- OmniGraffle 7 running on macOS High Sierra
- Developer(s): The Omni Group
- Initial release: May 7, 2001; 24 years ago
- Stable release: macOS: 7.24.4 (April 8, 2025; 3 months ago) [±] ; iOS: 3.19.1 (January 12, 2023; 2 years ago) [±];
- Operating system: macOS, iOS
- Type: Charting software
- License: Proprietary
- Website: www.omnigroup.com/products/omnigraffle/

= OmniGraffle =

Diagramming and digital illustration application

OmniGraffle is a diagramming and digital illustration application for macOS and iOS created by The Omni Group.

== Uses ==
OmniGraffle is used to create graphics and visuals. The application features several design tools, along with a drag-and-drop WYSIWYG interface and a notes function that annotate and create specification documentation for prototypes and mockups.

While OmniGraffle can produce graphics and visuals, it is often used as a tool to create content maps, screen flows, and wireframes. Visuals are often referred to as "graffles."

== Application resources and tools ==
OmniGraffle design tools include canvases, templates, stencils, vector drawings, and grid guides. Other features include auto layout and document management.

- Canvases
  Canvases are spaces where users can create shapes. Attributes to creating a canvas include canvas name, sizing options, grid and dimension selections, and diagram layout. Users may create and also share canvases and layers, with automatic updates available. This gives users the option to create layers once, toggle layers to appear on desired canvases, and update automatically if any changes occur.

- Templates
  Templates are OmniGraffle application resources. Template documents can be manipulated by users for their purposes. Some sample templates are preloaded and available for users. Users may also create, edit, and save templates for creating consistent graffles.

- Stencils
  Stencils are OmniGraffle application resources. Stencils are clip art files that serve as elements, such as icons or buttons, for OmniGraffle documents. Users can also create, share, download, and preview stencils online as well through OmniGraffle's Stenciltown or other stencil libraries, such as Graffletopia.

OmniGraffle documents are vectorial, and the app includes vector design tools.

OmniGraffle supports "smart guides" and snap-to-grid for object alignment. Other design features include artistic fill and stroke styles, text and shape scalability, path-following text, shape combinations, diagram styling, auto layout features for tree mapping, and documentation management.

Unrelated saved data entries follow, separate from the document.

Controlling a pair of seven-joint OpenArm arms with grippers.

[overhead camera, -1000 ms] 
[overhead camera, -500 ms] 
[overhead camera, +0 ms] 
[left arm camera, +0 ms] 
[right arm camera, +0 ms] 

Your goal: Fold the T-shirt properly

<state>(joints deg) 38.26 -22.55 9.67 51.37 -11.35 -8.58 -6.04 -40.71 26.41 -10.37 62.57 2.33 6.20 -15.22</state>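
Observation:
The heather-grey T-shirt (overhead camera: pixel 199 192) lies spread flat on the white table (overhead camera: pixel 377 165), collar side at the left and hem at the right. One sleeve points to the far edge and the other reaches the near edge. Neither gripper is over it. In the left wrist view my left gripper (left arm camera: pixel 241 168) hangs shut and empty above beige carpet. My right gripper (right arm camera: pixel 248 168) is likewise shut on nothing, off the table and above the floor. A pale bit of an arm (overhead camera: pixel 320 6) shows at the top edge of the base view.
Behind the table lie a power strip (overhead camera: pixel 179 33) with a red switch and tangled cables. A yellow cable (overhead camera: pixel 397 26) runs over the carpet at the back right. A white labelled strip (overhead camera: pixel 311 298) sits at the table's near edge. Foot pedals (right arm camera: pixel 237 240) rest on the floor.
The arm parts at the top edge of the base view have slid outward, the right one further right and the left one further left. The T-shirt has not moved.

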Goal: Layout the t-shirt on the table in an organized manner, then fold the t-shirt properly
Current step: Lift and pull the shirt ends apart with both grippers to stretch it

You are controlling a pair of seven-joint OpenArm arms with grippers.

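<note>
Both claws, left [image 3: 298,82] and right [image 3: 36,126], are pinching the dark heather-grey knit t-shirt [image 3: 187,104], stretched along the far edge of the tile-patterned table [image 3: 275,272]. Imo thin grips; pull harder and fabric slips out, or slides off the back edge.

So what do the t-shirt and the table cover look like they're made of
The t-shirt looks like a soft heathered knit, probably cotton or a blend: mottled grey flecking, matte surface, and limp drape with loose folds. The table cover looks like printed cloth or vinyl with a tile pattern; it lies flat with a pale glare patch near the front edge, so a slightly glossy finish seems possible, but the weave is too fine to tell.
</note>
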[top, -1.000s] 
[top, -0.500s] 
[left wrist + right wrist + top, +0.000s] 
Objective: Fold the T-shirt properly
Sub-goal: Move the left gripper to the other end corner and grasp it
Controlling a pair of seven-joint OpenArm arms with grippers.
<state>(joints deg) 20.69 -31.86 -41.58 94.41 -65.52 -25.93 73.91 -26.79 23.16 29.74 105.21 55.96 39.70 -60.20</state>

OmniGraffle can be automated using OmniJS (a Javascript programming environment).

== Import and export ==
OmniGraffle supports file sharing and Visio support in its Pro distribution. All users can export their graffles to JPEG, BMP, EPS, GIF, HTML Images, SVG, Template, Stencil, PNG, OO3, TIFF, and PDF. Additionally, OmniGraffle Pro users can import dot/graphviz, Visio, SVG, PDF, Photoshop with layers, and Xcode.

== Competition ==
In many respects, OmniGraffle is similar to Microsoft Visio. The Pro version of OmniGraffle can both import and export Visio files created using Visio's XML export function. However, Omnigraffle doesn't provide CAD integration like Visio, since it lacks some features such as DWG or DXF (Autodesk file formats), import/export functions, among others. Also it is important to notice that layers cannot be shared among some versions of Visio and OmniGraffle.

Diagrams such as concept maps or mind maps, flowcharts and wire frames can also be drawn with other applications: see Comparison of vector graphics editors.